Now take \begin{align*} g(x) &= (x - 1)^{13} + 1 \\ &= \sum_{k = 0}^{13} \binom{13}{k} (-1)^{13 - k}x^k + 1 \\ &= x \sum_{k = 0}^{12} \binom{13}{k + 1} (-1)^{13 - (k + 1)}x^k \end{align*}

Now when $k = 12$, then $\binom{13}{k + 1} = 1$, and for $0 \leq k < 12$, $13 \mid \binom{13}{k + 1}$, but $13^2 \nmid \binom{13}{1}$, and so by Eisenstein's criterion, the polynomial represented by the sum is irreducible, and so we have the factorization $g = xp$, with $p$ irreducible. Now since $f(x) = g(x + 1)$, we know that $f$ factors into $f = (x + 1)q$, with $q$ irreducible, and as we have already seen $q$ must equal $(x^{12} - x^{11} + x^{10} - \dots + 1)$, which is thus irreducible.

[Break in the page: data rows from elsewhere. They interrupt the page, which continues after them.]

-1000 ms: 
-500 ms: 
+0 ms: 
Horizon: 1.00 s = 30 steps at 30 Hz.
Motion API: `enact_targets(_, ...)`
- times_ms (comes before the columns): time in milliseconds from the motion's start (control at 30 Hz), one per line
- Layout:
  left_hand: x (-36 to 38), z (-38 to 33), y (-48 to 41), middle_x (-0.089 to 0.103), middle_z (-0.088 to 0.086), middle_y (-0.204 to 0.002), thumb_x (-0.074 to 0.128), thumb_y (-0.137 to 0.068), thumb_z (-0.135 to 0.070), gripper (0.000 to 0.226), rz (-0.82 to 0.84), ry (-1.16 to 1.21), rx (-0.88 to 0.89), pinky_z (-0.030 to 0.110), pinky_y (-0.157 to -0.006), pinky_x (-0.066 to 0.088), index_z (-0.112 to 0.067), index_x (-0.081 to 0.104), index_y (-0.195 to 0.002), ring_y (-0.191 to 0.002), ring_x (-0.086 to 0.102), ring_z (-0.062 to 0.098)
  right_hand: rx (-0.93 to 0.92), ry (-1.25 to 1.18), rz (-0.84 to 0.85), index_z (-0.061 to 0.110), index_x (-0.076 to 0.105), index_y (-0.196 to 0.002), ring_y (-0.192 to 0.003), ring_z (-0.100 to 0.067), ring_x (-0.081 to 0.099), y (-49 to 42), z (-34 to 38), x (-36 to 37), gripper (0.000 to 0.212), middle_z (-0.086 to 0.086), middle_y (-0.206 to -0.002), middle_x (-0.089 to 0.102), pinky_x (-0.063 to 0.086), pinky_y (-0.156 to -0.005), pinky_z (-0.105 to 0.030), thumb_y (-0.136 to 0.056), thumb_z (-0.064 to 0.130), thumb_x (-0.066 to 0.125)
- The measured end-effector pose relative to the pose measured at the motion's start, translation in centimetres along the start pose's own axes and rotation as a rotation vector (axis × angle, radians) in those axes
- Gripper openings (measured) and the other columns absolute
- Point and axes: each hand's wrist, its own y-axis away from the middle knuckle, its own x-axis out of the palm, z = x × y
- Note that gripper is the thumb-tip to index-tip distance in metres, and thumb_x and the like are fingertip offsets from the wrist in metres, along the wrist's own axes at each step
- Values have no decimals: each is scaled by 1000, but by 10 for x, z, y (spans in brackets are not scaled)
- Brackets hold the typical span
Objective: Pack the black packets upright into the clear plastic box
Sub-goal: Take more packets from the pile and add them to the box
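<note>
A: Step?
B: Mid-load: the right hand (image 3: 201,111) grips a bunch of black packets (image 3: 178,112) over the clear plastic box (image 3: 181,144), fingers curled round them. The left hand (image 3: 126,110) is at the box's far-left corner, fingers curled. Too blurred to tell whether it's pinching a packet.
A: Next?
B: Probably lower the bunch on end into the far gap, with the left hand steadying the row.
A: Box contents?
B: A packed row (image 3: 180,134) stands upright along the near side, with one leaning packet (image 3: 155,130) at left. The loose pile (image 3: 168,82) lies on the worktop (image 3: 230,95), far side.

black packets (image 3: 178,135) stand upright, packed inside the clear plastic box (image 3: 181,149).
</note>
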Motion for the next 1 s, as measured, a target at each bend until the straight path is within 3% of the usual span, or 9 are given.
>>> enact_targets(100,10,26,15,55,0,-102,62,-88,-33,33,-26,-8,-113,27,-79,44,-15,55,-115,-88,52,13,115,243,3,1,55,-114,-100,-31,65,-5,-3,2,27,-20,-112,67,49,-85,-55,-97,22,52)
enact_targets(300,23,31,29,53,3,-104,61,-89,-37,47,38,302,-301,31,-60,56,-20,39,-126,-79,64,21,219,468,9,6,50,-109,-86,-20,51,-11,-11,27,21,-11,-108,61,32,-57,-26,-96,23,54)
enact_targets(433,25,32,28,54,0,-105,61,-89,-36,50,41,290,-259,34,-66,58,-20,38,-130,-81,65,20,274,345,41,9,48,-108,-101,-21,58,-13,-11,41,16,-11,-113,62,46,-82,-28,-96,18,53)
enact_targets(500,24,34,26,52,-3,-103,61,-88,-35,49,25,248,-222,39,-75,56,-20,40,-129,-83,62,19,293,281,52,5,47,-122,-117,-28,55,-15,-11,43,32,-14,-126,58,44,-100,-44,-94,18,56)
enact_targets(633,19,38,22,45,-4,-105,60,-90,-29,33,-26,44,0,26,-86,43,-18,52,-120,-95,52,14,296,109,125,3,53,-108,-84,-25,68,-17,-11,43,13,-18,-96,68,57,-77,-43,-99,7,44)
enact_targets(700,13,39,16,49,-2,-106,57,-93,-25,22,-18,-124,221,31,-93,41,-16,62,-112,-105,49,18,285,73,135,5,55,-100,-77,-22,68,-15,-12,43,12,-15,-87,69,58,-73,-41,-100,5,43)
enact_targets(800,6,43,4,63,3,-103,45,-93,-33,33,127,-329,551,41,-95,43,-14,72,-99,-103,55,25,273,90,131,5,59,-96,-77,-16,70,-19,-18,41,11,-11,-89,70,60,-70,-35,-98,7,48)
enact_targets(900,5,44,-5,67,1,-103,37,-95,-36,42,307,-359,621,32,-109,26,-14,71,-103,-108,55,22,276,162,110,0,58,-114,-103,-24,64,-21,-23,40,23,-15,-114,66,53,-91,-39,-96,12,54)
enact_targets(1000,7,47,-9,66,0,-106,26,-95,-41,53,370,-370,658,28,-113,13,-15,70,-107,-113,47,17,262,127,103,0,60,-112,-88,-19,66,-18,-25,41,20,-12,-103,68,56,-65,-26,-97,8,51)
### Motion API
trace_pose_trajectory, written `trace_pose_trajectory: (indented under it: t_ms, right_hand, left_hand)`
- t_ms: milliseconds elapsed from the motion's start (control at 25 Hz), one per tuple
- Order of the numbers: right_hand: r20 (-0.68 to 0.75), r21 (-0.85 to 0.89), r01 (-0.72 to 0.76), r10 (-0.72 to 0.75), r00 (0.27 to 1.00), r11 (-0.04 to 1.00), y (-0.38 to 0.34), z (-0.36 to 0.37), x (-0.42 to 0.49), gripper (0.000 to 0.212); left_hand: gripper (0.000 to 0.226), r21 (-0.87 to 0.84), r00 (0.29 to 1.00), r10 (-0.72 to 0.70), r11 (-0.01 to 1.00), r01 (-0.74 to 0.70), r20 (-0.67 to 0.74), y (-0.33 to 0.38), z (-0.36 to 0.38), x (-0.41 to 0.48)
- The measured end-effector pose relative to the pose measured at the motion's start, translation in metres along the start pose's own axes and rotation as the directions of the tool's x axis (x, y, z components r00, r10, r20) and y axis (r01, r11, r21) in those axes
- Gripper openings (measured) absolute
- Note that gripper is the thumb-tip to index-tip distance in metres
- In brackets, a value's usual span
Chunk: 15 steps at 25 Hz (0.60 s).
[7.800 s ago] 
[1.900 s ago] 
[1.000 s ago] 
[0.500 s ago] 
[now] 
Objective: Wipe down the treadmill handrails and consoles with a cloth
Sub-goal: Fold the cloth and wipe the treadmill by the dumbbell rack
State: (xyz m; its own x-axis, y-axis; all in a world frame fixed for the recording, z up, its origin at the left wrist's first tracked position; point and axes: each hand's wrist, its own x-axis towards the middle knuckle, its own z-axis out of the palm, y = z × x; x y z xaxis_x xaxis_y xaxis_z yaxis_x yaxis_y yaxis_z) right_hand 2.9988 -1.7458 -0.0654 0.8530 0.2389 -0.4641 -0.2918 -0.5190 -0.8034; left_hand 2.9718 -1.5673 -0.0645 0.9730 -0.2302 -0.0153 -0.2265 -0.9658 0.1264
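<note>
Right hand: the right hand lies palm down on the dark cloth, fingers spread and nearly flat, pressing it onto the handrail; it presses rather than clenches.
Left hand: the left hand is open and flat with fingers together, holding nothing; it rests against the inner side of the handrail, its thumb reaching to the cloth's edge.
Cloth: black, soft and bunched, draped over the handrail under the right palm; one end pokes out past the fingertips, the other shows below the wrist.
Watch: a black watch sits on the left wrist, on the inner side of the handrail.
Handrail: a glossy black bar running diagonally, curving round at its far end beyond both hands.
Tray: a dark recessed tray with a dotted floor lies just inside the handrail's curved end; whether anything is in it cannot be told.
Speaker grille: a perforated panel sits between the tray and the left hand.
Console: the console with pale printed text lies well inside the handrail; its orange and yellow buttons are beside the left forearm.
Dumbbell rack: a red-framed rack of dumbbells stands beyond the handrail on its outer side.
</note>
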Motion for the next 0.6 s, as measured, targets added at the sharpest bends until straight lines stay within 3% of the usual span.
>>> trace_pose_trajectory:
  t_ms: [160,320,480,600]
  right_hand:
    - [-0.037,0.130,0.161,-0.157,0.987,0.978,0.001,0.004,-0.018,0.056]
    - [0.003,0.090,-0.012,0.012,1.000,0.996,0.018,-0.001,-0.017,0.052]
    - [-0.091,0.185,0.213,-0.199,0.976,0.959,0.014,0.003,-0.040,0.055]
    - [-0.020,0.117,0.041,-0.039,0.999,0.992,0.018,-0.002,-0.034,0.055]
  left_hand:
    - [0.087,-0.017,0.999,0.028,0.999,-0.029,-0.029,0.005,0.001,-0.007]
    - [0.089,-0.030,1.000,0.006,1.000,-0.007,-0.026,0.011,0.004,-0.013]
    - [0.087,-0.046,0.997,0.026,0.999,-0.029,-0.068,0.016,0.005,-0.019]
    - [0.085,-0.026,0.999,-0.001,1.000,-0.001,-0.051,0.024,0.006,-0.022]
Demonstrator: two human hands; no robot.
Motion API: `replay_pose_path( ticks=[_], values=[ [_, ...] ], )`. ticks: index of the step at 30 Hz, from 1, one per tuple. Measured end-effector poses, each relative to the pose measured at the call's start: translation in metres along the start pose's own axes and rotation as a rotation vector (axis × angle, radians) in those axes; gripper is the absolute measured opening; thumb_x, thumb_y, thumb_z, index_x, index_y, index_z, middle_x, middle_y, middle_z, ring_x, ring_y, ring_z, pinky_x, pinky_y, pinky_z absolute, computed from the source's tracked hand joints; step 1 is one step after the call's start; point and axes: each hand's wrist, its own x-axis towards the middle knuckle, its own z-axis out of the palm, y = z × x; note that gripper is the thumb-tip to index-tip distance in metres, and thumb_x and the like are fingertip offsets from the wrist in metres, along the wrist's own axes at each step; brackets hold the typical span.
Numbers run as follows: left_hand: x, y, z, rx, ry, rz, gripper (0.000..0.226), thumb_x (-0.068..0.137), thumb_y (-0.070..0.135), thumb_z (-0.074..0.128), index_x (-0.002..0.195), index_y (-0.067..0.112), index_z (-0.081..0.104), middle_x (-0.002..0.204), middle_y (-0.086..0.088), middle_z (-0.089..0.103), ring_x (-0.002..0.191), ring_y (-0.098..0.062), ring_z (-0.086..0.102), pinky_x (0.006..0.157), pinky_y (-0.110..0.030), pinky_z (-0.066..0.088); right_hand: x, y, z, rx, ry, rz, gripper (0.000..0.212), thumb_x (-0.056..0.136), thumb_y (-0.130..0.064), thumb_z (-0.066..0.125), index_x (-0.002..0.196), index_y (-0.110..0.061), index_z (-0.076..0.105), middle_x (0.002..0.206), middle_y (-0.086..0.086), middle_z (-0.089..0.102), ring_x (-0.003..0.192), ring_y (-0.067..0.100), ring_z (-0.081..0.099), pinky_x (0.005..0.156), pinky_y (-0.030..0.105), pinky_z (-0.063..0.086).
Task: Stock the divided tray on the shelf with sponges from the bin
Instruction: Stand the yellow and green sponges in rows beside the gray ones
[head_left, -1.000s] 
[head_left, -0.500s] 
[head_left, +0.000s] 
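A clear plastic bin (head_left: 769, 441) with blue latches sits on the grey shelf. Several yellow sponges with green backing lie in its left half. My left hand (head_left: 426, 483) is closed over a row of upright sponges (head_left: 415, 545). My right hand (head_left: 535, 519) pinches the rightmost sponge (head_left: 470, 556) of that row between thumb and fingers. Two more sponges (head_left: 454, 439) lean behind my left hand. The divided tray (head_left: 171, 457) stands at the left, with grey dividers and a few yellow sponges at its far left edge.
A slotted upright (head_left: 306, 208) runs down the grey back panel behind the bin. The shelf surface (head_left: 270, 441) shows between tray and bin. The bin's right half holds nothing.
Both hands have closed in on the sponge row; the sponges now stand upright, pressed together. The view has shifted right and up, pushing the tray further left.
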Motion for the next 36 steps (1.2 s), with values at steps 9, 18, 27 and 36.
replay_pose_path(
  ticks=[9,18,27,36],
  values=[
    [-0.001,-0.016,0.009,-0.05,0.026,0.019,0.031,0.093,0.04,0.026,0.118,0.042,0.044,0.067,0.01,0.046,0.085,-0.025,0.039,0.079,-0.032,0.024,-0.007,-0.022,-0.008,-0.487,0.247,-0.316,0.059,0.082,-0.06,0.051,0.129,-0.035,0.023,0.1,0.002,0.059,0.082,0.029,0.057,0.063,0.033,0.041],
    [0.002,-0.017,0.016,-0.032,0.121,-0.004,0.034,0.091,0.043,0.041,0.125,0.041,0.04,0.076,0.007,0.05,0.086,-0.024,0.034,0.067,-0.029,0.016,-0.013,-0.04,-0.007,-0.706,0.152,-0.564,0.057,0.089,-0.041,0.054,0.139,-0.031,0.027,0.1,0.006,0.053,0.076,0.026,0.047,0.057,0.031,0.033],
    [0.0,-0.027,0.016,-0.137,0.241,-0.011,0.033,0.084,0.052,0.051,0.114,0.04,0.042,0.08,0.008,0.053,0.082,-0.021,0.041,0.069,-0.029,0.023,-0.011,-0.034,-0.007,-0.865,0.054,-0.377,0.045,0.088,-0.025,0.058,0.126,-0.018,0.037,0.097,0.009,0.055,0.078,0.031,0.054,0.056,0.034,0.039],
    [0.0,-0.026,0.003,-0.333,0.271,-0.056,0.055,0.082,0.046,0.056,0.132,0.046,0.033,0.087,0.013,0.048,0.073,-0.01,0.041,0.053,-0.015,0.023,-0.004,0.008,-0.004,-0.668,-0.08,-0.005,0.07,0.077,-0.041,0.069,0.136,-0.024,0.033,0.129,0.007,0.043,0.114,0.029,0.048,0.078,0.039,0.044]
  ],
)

Now take any zero of $\zeta$ of $q$, and consider the field $\mathbb{Q}(\zeta)$. Since $q$ is irreducible, the elements of the form $1,\zeta,\zeta^2,\dots,\zeta^{11}$ are linearly independent (for otherwise $\zeta$ would be a zero of a polynomial of smaller degree, contradicting the minimality of $q$), and since $\zeta^{12} = \zeta^{11} - \zeta^{10} + \dots - 1$, any higher power of $\zeta$ can be written as a linear combination in $1,\zeta,\zeta^2,\dots,\zeta^{11}$. This proves that $\mathbb{Q}(\zeta)$ has degree 12. Now for each $0 < k \leq 12$, take the elements $$ \zeta_k = \begin{cases} \zeta^k & \text{when $k$ is odd} \\ -\zeta^k & \text{when $k$ is even} \end{cases} $$ Clearly $\zeta_k^{13} = -1$, and these $\zeta_k$ must all be different (for otherwise, we must either have $\zeta_{12} = \zeta_0 = 1$, but we know that's not true, or otherwise, if $\zeta_i = \zeta_j$, with $i \neq j$, then $\zeta$ would be a zero of a polynomial of degree lower than 12, which contradicts the minimality of $q$). Since we now have 13 distinct zeros, we know that $\mathbb{Q}(\zeta)$ is the splitting field of $x^{13} + 1$, and as we have already seen the degree $[\mathbb{Q}(\zeta) : \mathbb{Q}]$ is 12.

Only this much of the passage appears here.